TASK DETAILS: Check every line of the records below for the string "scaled" and copy the ones that have it.

RECORDS TO PROCESS:
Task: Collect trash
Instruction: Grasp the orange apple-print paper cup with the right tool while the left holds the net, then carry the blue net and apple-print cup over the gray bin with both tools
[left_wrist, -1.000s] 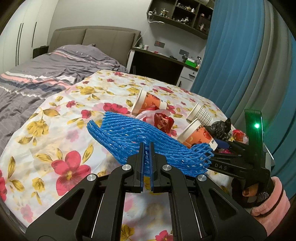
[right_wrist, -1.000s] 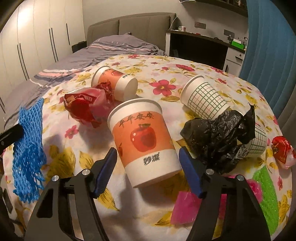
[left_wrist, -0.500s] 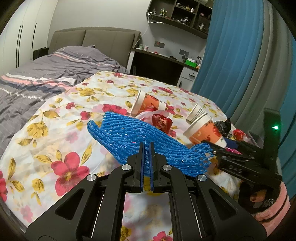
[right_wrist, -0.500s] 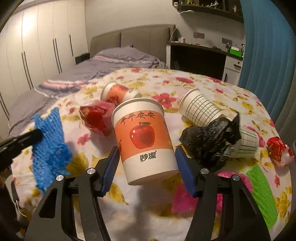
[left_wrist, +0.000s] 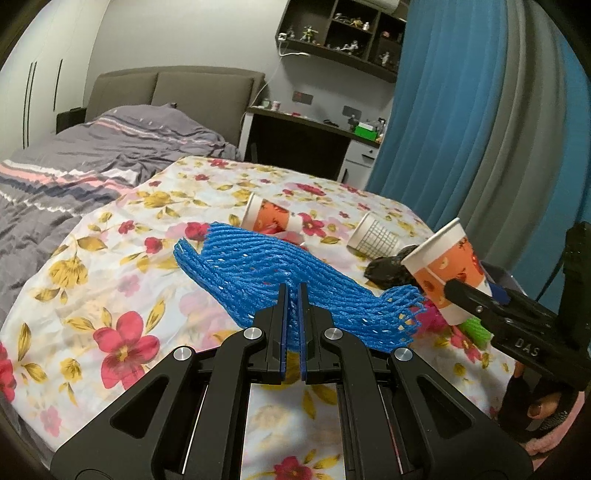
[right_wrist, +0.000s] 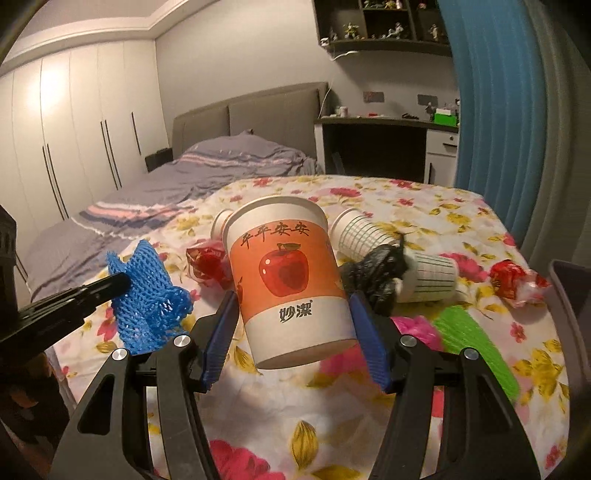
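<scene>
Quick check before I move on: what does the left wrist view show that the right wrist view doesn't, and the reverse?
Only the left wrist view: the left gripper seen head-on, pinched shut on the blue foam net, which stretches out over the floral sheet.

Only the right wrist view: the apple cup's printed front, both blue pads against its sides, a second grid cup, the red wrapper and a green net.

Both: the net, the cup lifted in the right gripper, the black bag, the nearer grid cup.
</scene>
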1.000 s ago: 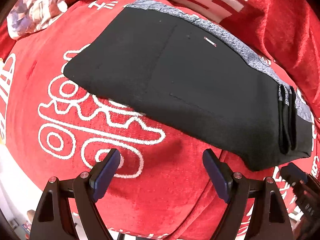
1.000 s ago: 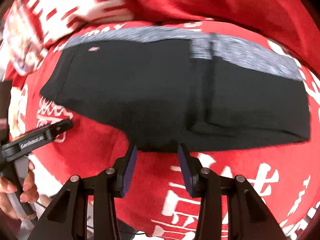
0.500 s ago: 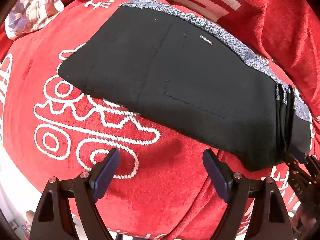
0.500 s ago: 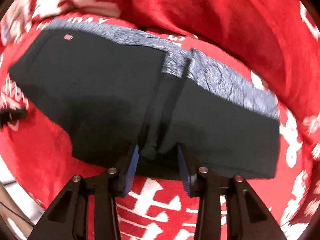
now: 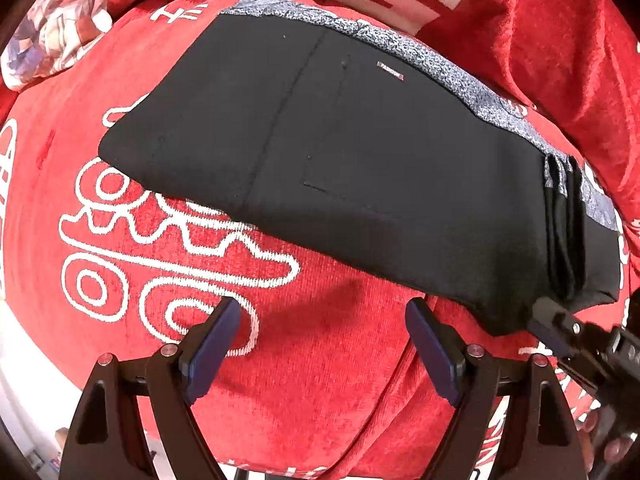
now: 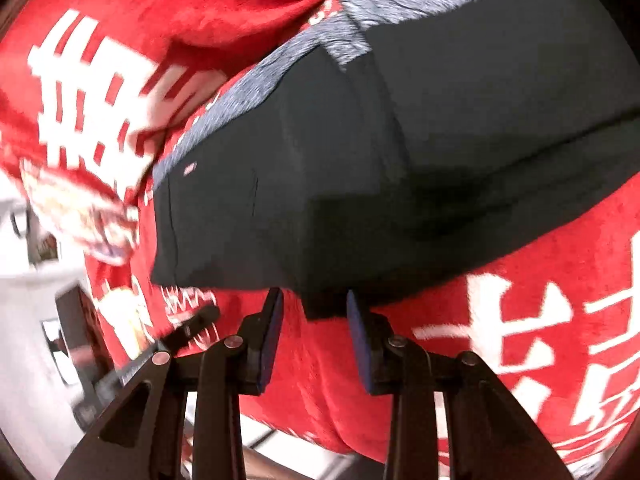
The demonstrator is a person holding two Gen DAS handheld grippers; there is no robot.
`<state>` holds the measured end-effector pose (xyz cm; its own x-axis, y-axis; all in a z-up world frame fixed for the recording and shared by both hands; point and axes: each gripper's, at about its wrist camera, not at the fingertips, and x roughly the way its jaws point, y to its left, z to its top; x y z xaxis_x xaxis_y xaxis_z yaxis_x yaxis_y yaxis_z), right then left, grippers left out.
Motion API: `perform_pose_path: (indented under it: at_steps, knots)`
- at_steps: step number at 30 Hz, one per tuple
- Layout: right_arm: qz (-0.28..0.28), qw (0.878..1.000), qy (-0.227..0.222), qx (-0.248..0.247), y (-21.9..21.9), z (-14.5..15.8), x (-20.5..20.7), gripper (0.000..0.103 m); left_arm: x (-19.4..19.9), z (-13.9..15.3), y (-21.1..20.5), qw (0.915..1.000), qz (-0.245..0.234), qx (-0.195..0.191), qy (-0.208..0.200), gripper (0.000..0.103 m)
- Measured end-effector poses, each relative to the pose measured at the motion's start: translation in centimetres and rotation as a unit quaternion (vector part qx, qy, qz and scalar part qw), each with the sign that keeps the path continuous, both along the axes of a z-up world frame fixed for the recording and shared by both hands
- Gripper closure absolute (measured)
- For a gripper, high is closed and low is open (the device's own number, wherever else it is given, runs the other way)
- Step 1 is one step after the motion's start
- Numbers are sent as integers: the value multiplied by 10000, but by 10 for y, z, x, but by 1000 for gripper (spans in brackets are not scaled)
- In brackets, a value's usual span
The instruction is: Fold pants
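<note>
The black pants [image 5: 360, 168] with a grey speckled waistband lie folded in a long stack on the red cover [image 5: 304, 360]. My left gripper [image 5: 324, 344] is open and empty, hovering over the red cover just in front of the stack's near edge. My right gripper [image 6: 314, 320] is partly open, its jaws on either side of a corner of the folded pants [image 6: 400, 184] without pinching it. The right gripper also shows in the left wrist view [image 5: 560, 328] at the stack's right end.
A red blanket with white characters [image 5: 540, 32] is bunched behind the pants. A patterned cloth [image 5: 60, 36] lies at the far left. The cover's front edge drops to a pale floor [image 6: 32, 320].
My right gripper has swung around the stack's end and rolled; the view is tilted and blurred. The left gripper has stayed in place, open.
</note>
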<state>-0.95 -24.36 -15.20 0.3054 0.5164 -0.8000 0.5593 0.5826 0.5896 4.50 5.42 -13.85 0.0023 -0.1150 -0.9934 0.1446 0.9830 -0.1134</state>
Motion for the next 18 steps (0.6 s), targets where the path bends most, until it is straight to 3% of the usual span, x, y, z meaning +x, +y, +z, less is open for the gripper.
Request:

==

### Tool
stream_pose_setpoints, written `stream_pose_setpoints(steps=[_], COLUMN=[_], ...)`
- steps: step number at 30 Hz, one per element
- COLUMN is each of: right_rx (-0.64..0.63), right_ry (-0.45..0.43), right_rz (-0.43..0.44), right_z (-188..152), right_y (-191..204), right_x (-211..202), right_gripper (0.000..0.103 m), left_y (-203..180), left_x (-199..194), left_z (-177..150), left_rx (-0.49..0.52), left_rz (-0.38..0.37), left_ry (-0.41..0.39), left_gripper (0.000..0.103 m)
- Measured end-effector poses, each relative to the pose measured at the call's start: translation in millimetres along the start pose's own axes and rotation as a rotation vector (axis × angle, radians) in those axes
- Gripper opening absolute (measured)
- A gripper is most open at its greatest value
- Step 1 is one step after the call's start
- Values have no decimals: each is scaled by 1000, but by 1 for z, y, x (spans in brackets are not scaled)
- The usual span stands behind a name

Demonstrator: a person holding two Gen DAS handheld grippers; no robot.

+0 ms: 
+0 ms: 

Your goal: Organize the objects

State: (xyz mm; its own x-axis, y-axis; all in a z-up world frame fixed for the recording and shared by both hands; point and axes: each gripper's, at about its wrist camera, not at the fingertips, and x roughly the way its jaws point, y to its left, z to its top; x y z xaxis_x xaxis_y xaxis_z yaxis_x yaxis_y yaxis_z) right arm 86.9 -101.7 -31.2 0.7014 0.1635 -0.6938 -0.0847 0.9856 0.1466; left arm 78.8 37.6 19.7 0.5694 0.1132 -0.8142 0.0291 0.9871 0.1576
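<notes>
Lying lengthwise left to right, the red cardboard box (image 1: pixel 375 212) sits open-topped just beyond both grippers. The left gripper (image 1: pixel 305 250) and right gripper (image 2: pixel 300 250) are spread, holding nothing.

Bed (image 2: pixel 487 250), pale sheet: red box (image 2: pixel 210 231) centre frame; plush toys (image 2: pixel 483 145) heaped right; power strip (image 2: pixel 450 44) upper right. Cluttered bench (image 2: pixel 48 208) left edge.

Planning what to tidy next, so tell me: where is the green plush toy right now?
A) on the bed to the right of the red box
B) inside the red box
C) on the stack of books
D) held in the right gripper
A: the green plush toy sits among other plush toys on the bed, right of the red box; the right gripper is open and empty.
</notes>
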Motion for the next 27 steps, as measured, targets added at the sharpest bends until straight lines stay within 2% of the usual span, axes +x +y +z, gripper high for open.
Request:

TASK RESPONSE:
- Numbers are sent as integers: the value multiplied by 10000, but by 10 for y, z, x, but by 1000 for gripper (spans in brackets are not scaled)
- Values have no decimals: each is scaled by 1000, but by 1 for z, y, x (spans in brackets are not scaled)

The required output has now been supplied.